Oxidative Medicine and Cellular Longevity ◽

10.1155/2019/5797512 ◽

2019 ◽

Vol 2019 ◽

pp. 1-17 ◽

Cited By ~ 3

Author(s):

Hye-Sun Lim ◽

Joong-Sun Kim ◽

Byeong Cheol Moon ◽

Goya Choi ◽

Seung Mok Ryu ◽

...

Keyword(s):

Parkinson’S Disease ◽

Parkinson's Disease ◽

Dopaminergic Neurons ◽

Microglial Activation ◽

Neuronal Loss ◽

B Cell Lymphoma ◽

Nuclear Hormone Receptor ◽

Substantia Nigra Pars Compacta ◽

Protective Effects ◽

Dopamine Depletion

Parkinson’s disease (PD) is characterized by dopaminergic neuronal loss in the substantia nigra pars compacta (SNPC) and the striatum. Nuclear receptor-related 1 protein (Nurr1) is a nuclear hormone receptor implicated in limiting mitochondrial dysfunction, apoptosis, and inflammation in the central nervous system and protecting dopaminergic neurons and a promising therapeutic target for PD. Cicadidae Periostracum (CP), the cast-off skin of Cryptotympana pustulata Fabricius, has been used in traditional medicine for its many clinical pharmacological effects, including the treatment of psychological symptoms in PD. However, scientific evidence for the use of CP in neurodegenerative diseases, including PD, is lacking.

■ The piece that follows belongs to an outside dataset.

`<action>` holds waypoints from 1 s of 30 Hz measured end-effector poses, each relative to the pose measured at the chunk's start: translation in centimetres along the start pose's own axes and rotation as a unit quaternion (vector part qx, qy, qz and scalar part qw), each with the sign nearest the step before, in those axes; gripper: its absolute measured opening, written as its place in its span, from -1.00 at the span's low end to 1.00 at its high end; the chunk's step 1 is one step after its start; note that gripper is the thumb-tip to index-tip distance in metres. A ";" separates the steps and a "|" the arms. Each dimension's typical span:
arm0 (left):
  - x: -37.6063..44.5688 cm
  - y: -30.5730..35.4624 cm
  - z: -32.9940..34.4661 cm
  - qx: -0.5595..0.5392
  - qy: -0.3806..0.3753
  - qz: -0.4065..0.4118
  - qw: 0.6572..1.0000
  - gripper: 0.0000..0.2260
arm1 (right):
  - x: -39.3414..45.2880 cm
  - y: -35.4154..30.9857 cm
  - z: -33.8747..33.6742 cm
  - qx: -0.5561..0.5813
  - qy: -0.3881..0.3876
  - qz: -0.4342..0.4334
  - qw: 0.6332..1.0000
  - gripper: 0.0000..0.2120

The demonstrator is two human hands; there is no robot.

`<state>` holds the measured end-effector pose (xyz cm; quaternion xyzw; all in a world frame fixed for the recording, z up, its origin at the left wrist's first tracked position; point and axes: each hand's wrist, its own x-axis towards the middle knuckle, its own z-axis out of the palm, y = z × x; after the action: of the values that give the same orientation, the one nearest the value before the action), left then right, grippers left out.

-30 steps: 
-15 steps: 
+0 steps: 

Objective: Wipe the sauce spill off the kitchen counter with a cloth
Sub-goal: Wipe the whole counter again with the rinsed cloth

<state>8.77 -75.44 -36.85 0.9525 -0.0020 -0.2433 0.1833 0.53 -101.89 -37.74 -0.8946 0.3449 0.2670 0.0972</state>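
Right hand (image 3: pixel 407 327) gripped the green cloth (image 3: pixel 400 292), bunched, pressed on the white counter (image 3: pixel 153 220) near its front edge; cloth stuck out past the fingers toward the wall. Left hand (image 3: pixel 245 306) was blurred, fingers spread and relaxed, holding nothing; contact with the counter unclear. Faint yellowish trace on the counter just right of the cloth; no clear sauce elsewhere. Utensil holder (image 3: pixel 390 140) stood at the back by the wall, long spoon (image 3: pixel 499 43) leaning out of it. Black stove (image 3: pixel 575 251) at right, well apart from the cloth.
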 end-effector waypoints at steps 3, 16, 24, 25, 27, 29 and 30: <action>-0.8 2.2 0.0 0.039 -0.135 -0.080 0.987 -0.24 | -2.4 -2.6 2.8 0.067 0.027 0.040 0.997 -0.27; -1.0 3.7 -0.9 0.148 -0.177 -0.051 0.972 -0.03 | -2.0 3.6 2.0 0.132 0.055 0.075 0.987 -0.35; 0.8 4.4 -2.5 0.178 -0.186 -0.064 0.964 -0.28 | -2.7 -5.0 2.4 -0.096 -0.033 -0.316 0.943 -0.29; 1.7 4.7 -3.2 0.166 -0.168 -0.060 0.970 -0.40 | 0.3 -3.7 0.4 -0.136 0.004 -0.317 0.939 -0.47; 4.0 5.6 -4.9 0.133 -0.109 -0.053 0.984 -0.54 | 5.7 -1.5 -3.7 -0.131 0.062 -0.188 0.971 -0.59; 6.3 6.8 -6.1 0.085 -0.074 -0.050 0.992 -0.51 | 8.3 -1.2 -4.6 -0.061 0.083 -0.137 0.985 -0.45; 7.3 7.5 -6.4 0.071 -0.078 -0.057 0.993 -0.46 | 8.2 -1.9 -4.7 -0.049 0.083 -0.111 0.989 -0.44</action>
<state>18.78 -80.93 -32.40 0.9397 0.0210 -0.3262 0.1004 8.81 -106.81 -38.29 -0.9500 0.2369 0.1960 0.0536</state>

Here, we investigated the protective effects of CP on 1-methyl-4-phenyl-1,2,3,6-tetrahydropyridine- (MPTP-) induced PD in mice and explored the underlying mechanisms of action, focusing on Nurr1. CP increased the expression levels of Nurr1, tyrosine hydroxylase, DOPA decarboxylase, dopamine transporter, and vesicular monoamine transporter 2 via extracellular signal-regulated kinase phosphorylation in differentiated PC12 cells and the mouse SNPC. In MPTP-induced PD, CP promoted recovery from movement impairments. CP prevented dopamine depletion and protected against dopaminergic neuronal degradation via mitochondria-mediated apoptotic proteins such as B-cell lymphoma 2 (Bcl-2), Bcl-2-associated X, cytochrome c, and cleaved caspase-9 and caspase-3 by inhibiting MPTP-induced neuroinflammatory cytokines, inducible nitric oxide synthase, cyclooxygenase 2, and glial/microglial activation. Moreover, CP inhibited lipopolysaccharide-induced neuroinflammatory cytokines and response levels and glial/microglial activation in BV2 microglia and the mouse brain. Our findings suggest that CP might contribute to neuroprotective signaling by regulating neurotrophic factors primarily via Nurr1 signaling, neuroinflammation, and mitochondria-mediated apoptosis.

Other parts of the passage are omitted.